Fondée 1932 à Lausanne, euh non: Roubaix (j’y reviendrais plus bas), par Xavier Toulemonde, la filature des 3 Suisses avait pour objectif de vendre en direct la laine qu’elle produisait. Dès 1934, la filature des 3 Suisses ouvre des filiales à l’international.
La vraie révolution fut en 1949: 3 Suisses lance le premier catalogue de textiles ! Bien moins étoffé que maintenant (440 articles sur 28 pages), ce catalogue a suivi les évolutions de la société. Et ce, avec parfois un peu d’avance !
En 1967, 3 Suisses se modernise en devenant le premier utilisateur européen de l’IBM 360. Même année, arrivée de la couleur dans un catalogue de 252 pages (pour 12 000 article) tiré à 2 500 000 exemplaires. L’année suivante, 3 Suisses ouvre le premier centre téléphonique de prise de commande en Europe.

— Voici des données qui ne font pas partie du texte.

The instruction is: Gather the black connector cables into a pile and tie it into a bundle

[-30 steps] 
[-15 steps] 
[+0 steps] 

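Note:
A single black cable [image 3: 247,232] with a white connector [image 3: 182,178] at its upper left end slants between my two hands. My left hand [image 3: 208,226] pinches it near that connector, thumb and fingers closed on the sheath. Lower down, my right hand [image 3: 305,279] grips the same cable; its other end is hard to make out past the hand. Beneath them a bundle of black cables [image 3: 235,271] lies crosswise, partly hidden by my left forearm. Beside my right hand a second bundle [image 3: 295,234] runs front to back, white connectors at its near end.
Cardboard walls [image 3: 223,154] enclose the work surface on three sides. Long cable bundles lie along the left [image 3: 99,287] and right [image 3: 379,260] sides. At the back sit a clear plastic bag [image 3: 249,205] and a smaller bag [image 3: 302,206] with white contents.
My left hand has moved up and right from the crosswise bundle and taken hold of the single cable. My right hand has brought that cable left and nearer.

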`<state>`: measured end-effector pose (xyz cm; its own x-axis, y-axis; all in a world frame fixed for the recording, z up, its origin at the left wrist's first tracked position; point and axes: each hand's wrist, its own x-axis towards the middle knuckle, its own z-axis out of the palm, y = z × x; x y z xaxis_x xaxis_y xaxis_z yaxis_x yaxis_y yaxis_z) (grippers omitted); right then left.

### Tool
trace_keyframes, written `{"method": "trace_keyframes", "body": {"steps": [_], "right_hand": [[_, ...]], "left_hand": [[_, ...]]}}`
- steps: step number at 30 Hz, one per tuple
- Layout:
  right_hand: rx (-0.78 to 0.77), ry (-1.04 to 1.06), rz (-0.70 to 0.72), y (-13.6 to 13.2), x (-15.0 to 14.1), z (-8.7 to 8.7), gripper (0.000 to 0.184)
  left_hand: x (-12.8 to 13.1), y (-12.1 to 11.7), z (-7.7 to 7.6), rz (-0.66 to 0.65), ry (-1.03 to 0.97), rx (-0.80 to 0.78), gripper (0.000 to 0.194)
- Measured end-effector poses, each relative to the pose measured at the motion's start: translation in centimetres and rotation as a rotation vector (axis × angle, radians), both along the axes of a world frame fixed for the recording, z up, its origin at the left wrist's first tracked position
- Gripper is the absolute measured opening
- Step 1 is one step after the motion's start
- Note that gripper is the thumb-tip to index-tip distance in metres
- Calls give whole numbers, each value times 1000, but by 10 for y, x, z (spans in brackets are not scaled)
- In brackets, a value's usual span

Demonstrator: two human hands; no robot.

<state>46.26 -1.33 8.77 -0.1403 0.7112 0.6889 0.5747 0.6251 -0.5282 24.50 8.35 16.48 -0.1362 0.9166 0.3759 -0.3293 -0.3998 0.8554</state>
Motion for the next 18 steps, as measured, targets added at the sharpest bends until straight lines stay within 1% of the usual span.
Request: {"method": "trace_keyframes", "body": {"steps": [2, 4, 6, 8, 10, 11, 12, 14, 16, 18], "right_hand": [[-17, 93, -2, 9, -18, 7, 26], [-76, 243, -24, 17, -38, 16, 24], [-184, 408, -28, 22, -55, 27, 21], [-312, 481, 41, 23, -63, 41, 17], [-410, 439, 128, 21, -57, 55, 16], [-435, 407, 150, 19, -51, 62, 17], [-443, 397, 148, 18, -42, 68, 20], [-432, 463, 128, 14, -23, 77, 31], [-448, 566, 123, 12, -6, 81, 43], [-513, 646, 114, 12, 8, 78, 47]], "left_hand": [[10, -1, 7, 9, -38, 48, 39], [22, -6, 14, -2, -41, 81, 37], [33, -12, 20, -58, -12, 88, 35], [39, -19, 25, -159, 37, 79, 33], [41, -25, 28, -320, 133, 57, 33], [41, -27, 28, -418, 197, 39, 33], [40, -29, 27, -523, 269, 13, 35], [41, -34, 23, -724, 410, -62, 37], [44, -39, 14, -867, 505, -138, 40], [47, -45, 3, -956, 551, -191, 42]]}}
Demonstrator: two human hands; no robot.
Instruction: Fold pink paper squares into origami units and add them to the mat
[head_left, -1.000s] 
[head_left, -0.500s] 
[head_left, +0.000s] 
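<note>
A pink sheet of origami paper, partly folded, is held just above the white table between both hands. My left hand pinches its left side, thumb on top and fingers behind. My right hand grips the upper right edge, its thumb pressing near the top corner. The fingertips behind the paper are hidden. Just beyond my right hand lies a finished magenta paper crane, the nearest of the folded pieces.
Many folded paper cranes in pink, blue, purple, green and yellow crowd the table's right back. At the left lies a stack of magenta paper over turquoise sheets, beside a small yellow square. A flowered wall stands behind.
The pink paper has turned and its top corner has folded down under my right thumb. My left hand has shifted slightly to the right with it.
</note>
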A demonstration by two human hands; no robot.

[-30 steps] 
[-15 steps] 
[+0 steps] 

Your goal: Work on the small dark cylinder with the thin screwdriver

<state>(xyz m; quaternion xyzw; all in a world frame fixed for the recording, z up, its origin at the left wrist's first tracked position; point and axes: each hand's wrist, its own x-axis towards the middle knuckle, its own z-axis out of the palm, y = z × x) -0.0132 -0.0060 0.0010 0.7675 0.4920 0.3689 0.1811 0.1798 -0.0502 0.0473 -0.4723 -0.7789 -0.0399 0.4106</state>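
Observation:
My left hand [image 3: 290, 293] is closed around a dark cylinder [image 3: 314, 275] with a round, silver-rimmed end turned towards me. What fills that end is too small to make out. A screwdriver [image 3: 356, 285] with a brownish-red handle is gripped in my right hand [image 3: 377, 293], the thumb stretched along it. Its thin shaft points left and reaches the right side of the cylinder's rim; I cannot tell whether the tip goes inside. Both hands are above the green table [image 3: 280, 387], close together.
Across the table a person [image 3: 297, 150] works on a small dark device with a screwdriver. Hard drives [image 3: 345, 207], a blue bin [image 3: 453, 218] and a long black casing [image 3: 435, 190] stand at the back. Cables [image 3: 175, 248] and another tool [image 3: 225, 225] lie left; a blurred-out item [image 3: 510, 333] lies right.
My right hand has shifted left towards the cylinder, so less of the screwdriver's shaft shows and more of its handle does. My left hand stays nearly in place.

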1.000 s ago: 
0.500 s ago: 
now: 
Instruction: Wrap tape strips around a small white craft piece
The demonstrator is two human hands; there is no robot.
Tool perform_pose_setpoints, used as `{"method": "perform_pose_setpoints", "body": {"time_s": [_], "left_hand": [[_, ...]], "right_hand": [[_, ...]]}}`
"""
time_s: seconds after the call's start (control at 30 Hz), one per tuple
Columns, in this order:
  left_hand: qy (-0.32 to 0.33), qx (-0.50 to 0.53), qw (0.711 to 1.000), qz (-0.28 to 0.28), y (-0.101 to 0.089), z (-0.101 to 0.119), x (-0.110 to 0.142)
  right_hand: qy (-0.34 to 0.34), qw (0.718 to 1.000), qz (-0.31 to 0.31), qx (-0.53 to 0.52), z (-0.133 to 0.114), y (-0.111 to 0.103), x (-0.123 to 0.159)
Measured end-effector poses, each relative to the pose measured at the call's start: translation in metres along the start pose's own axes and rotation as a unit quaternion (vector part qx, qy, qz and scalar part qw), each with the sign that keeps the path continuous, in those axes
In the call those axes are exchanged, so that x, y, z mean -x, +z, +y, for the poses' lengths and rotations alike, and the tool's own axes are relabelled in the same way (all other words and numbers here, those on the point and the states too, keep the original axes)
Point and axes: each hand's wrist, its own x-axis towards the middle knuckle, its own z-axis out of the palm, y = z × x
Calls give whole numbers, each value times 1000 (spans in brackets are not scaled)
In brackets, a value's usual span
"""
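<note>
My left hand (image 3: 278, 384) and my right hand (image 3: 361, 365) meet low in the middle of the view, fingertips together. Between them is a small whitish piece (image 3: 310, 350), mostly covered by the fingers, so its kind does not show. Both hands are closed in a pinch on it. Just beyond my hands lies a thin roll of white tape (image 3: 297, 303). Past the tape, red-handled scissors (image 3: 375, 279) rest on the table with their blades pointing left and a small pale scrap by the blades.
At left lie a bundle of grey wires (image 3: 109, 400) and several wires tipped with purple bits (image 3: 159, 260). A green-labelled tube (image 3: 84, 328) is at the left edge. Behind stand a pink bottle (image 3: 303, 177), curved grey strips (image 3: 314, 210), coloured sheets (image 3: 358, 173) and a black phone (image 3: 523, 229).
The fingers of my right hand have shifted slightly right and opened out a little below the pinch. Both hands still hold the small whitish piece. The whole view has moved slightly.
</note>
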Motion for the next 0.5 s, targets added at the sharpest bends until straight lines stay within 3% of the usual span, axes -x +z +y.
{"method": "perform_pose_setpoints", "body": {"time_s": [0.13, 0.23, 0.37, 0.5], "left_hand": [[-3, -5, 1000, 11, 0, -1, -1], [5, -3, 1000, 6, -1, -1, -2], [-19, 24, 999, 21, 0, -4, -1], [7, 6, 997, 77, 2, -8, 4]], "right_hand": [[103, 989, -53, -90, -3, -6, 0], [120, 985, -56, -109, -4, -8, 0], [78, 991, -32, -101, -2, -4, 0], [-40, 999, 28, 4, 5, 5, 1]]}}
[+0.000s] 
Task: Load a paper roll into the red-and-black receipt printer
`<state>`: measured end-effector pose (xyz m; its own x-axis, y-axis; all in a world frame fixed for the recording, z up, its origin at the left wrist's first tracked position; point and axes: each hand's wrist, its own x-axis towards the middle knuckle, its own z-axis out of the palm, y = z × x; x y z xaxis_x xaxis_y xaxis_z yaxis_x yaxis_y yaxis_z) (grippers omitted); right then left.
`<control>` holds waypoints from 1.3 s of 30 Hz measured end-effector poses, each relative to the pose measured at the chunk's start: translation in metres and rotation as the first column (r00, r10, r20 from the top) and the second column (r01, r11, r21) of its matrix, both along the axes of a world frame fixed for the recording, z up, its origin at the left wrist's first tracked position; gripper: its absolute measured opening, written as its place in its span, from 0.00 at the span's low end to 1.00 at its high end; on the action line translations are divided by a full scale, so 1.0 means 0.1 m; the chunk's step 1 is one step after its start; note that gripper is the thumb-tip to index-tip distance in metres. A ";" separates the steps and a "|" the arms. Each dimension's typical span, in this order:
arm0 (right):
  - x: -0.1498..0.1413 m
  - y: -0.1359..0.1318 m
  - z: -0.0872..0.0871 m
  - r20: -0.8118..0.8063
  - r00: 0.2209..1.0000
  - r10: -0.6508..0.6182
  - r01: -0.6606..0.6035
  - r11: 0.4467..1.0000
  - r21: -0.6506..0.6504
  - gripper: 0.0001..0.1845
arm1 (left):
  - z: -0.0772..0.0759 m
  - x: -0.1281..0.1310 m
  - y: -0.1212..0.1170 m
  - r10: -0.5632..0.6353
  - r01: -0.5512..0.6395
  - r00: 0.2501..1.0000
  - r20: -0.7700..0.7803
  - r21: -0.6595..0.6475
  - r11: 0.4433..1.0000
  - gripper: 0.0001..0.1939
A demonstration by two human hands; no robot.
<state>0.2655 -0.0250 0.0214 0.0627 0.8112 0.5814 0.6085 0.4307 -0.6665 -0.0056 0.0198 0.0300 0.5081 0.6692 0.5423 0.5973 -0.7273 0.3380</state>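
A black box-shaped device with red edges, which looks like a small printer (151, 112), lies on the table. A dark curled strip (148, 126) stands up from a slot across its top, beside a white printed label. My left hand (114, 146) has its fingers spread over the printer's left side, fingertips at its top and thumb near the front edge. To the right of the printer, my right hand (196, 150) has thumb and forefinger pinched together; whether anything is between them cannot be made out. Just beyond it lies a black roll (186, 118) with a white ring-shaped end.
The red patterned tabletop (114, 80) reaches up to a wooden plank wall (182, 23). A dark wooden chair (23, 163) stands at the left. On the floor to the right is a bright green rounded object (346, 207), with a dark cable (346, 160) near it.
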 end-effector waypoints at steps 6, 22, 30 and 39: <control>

Mais il n’y a pas eu que ces innovations technologiques et commerciales. En 1967, le catalogue a osé mettre une femme en pantalon sur la couverture. Pour l’époque, ce n’était pas ce qui se faisait. Autre innovation: collaborer avec des créateurs reconnus: Jean-Paul Gaultier, Karl Lagerfeld, Paco Rabanne, Christian Lacroix ou encore Philippe Starck.
La dernière grande question qui subsiste c’est: Mais qui sont ces 3 suisses ?. Et bien, il n’y en a pas ! Cette société n’a rien à voir avec la Suisses. Quand Xavier Toulemonde s’installa à Roubaix, il se trouvait sur le carrefour d’un café. Ce café était celui de M. Suis. Ce dernier avait trois filles. Il donna donc Les 3 Suisses comme nom à son bistrot. Le nom s’était étendu au carrefour. C’est donc naturellement que la filature s’est appelée La Filature des 3 Suisses. Le reste, vous le connaissez déjà.